The server Im thinking of is not protected by any security appliance. So there are some who want to write an ACL that blocks all but one of the 20 or so appliaction ports that are open to outsiders, which is perfectly fine with me. I can understand it.

But then there is a desire on the part of some to write an ACL that is portable and can be applied across the network with no modifications. So,if you add site-specific information, you will have to change the ACL from site to site...

So, it becomes a matter of priority: security vs convenience..

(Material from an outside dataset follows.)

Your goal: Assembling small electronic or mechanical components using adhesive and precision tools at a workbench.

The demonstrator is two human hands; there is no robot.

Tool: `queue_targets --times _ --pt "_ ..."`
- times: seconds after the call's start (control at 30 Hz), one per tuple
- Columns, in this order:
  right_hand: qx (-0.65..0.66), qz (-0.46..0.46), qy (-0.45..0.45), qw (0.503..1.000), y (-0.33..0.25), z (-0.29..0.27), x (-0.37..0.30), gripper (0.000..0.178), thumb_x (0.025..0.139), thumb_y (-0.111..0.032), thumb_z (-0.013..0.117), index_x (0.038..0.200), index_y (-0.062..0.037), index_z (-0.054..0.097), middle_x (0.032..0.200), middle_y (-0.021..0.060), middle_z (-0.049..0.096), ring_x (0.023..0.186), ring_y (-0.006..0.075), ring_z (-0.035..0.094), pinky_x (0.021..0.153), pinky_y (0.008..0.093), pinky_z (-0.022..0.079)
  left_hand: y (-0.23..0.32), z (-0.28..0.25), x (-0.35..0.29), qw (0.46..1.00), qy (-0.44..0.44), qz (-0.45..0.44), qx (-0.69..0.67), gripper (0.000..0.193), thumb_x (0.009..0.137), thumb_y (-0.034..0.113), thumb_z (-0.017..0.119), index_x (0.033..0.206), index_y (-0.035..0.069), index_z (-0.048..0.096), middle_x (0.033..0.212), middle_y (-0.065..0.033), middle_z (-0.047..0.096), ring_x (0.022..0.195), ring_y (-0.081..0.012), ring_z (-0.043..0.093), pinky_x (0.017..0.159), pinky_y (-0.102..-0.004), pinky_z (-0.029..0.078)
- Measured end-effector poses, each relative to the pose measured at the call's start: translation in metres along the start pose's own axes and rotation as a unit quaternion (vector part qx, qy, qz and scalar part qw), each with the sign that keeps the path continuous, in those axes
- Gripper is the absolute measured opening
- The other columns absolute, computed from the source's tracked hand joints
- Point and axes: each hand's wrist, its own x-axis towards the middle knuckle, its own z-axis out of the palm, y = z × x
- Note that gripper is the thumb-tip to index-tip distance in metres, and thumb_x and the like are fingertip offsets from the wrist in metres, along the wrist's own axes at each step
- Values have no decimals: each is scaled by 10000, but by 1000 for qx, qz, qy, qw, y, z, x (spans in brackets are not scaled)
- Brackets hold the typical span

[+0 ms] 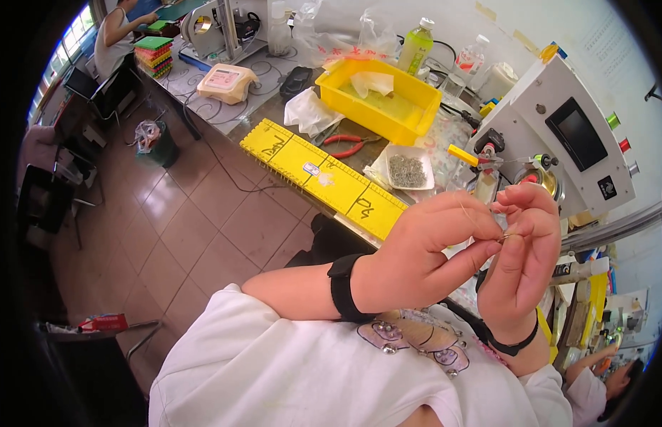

hobbe Mon, 11/16/2009 - 02:00

I would like to add some to Jon's posts.

but first let me say that I agree with all that is said in the posts above, but there are also more reasons for blocking ports internaly in the network.

One of the reasons one could block ip ports fx in the switches is that you can then get alarms and logs on computers that misbehave.

example:

Computer A (klient) starts to ask everyone on port 445, this is blocked on the switches with an inbound ACL on the switchport exception to this acl is to the servers that the klient needs to access.

An alarm is then raised from the switches stating that klient A is in violation.

An administrator/script can then assess the situation/lock down the switchport and might find out that there are a new virus or a trojan or a hacker or something like that.

There are many things you can do if you just start with finding out that there is a problem. Blocking ports and logging it or even setting off some ip addresses that you can monitor if there ever comes traffic to them can be a livesaver in the end.

fx if you have a virus outbreak you can automatically change the vlan on the switch, for the affected pc, to fx a privatVlanEdge with a patch server in the other end.

There are so many things you can do, but finding out that there is a real problem can sometimes be very hard. And blocking with logging that raises alarms might help you with that.

A compromise if you feel bad about blocking is that you can use ACLs that allows things but logs and only raise the alarm without any other action.